The loss in funding faced by state and community colleges this year may not be a one-time thing. A report issued this week by the State Higher Education Executive Officers (SHEEO) indicates that state budget cuts to higher education made during recessions tend to become permanent. With many attempting to eliminate multi-billion dollar budget shortfalls, cuts to education are almost certain to happen across the country, and based on data collected by SHEEO, they are likely to continue into the future.
Per-student state higher education spending peaked in 2001, when it hit the highest level in inflation-adjusted dollars since data was first collected in 1983. A recession in 2001 prompted drops in education spending that continued until 2006, when spending began to grow again until 2008, though per-student funding did not return to 2001 levels before another recession interfered.
In response to cuts in funding of around 7 percent between 1998 and 2008 and increases in enrollment of around 25 percent over the same period, tuition revenue has risen 20 percent. The report suggests this trend is likely to continue, with funding potentially falling off permanently and tuition hikes continuing as a result of this year's budget cuts. Thus, the burden is passed on to already cash-strapped students and families, who are already facing the prospect of needing more student loans due to losses of income and declines in college savings plans.

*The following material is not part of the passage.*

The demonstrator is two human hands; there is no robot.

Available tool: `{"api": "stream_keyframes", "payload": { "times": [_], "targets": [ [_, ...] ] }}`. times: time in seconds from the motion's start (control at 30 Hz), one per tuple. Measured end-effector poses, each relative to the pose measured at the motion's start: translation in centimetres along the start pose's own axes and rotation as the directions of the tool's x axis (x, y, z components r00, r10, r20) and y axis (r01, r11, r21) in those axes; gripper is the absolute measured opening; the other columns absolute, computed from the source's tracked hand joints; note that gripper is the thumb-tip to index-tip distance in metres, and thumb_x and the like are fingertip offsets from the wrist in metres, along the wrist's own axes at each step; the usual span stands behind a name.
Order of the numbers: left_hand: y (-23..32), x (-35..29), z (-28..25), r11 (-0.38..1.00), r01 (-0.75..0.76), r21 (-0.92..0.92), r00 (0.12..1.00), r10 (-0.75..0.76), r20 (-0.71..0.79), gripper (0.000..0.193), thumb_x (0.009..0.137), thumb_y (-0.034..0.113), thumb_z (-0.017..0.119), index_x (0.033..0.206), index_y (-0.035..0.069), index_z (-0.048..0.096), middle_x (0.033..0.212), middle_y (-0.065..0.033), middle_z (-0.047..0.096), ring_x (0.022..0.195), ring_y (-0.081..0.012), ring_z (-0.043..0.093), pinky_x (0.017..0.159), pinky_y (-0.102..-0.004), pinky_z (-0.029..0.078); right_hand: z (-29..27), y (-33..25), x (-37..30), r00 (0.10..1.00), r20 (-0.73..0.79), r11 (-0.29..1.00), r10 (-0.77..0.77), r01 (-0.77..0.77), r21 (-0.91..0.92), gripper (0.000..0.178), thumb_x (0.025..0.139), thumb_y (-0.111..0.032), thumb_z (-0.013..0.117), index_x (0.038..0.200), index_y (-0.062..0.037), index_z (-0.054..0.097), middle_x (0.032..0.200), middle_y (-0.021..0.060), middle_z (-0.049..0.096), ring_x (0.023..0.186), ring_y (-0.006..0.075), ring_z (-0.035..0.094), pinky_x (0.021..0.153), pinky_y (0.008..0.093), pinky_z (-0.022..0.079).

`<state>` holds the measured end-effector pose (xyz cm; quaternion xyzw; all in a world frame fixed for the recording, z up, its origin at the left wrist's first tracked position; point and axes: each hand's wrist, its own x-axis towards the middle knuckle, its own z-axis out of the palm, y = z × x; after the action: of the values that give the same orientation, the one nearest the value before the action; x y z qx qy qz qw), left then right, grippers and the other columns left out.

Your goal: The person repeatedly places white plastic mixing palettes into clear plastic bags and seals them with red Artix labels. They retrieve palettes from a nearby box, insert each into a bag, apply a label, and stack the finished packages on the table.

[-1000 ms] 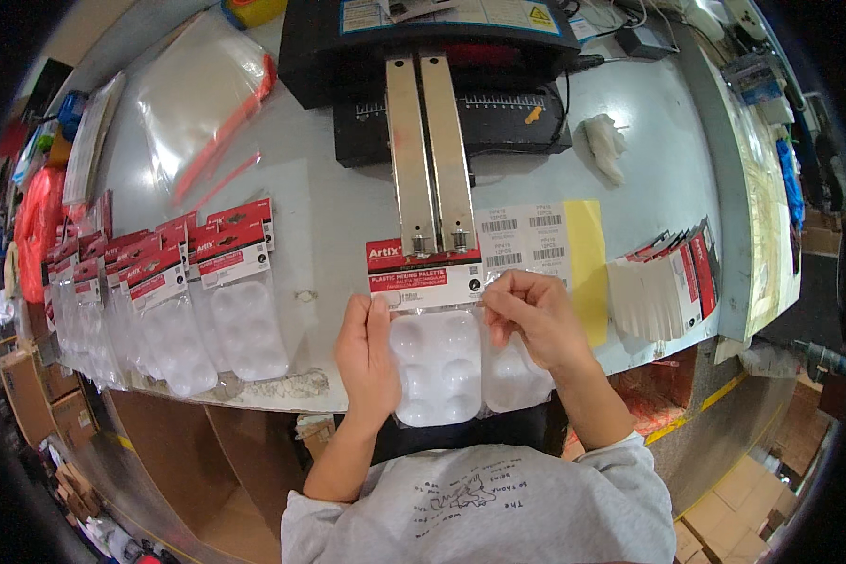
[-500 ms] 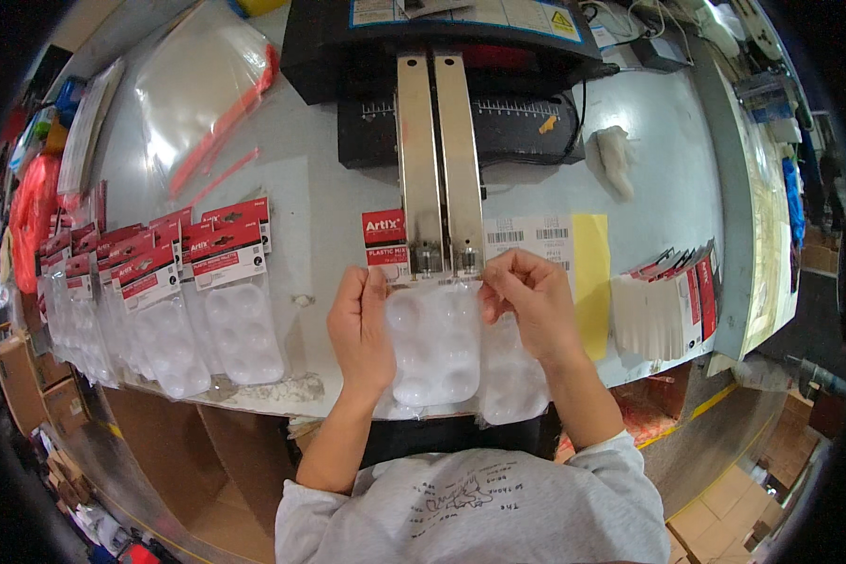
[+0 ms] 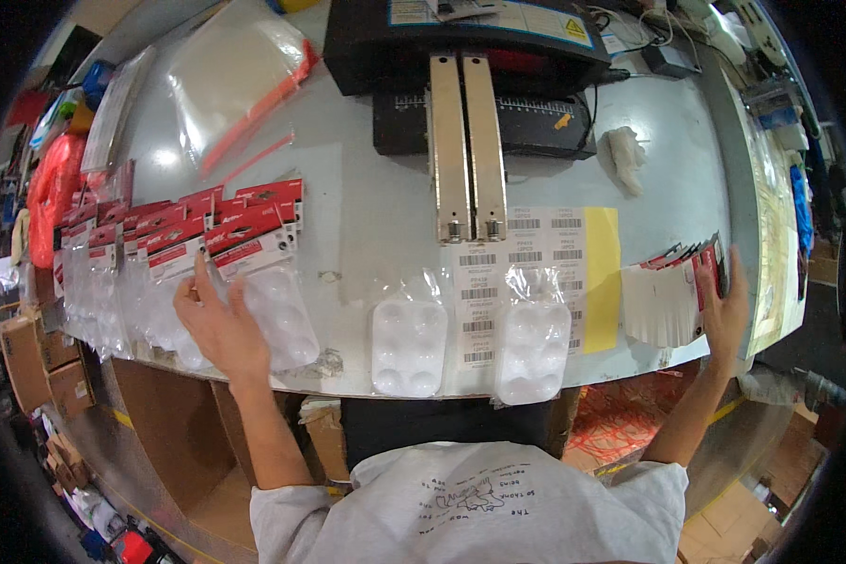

The SHEEO expressed hope that the stimulus package currently moving through Congress might mitigate this effect. However, the version passed yesterday by the Senate eliminated billions of dollars that would have gone to offset state budget cuts, so the positive impact on higher education could be less than is hoped. Additionally, members of Congress have expressed frustration with rising tuition rates, especially given tuition's likelihood to continue to outpace increases in Federal Pell Grants, such as the new funding currently included in the stimulus.